ASSIGNMENT
The whole listing is to be given again without alteration, except that its pictures are dropped.

------

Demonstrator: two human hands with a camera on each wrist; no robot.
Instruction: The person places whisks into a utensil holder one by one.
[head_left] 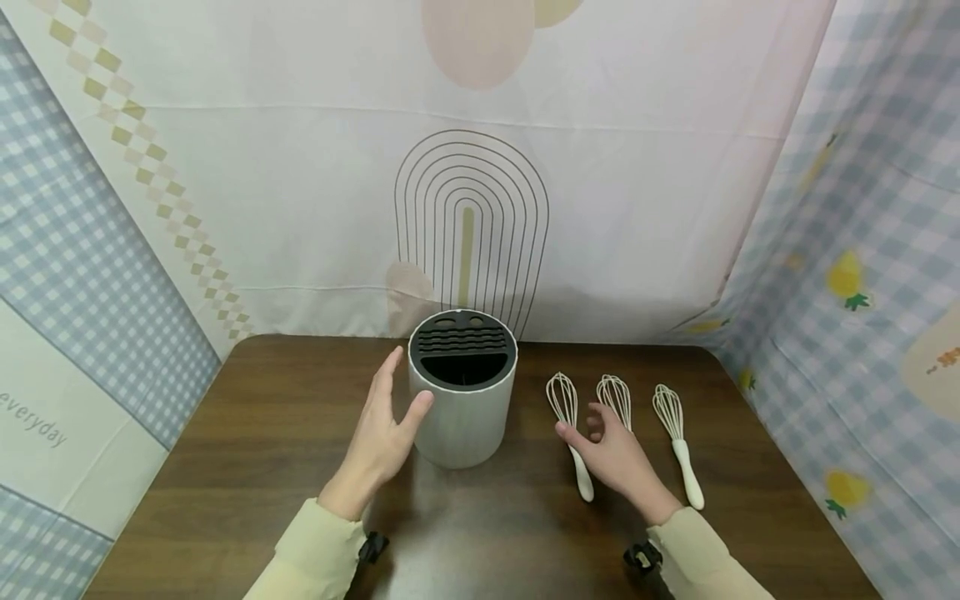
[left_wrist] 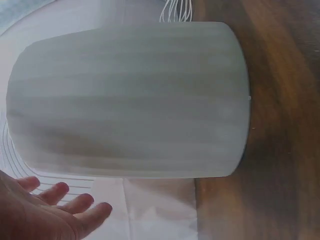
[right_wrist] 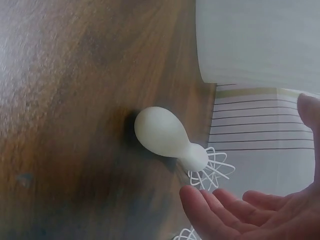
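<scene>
A pale grey cylindrical utensil holder with a black slotted top stands upright on the table. My left hand is at its left side, thumb and fingers spread; in the left wrist view those fingers appear beside the holder wall. Three white whisks lie to the right. My right hand is over the left whisk and the middle whisk, hiding the middle one's handle. Its fingers are loosely bent, apart from the whisk handle in the right wrist view. The right whisk lies farther out.
The brown wooden table ends at the back against a white patterned cloth. Checked cloths hang at the left and the right.
</scene>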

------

SOLUTION TO THIS EXERCISE
Demonstrator: two human hands with a camera on each wrist; no robot.
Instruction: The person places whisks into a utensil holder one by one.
[head_left] 
[left_wrist] 
[right_wrist] 
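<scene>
A pale grey cylindrical utensil holder with a black slotted top stands upright on the table. My left hand is at its left side, thumb and fingers spread; in the left wrist view those fingers appear beside the holder wall. Three white whisks lie to the right. My right hand is over the left whisk and the middle whisk, hiding the middle one's handle. Its fingers are loosely bent, apart from the whisk handle in the right wrist view. The right whisk lies farther out.
The brown wooden table ends at the back against a white patterned cloth. Checked cloths hang at the left and the right.
</scene>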

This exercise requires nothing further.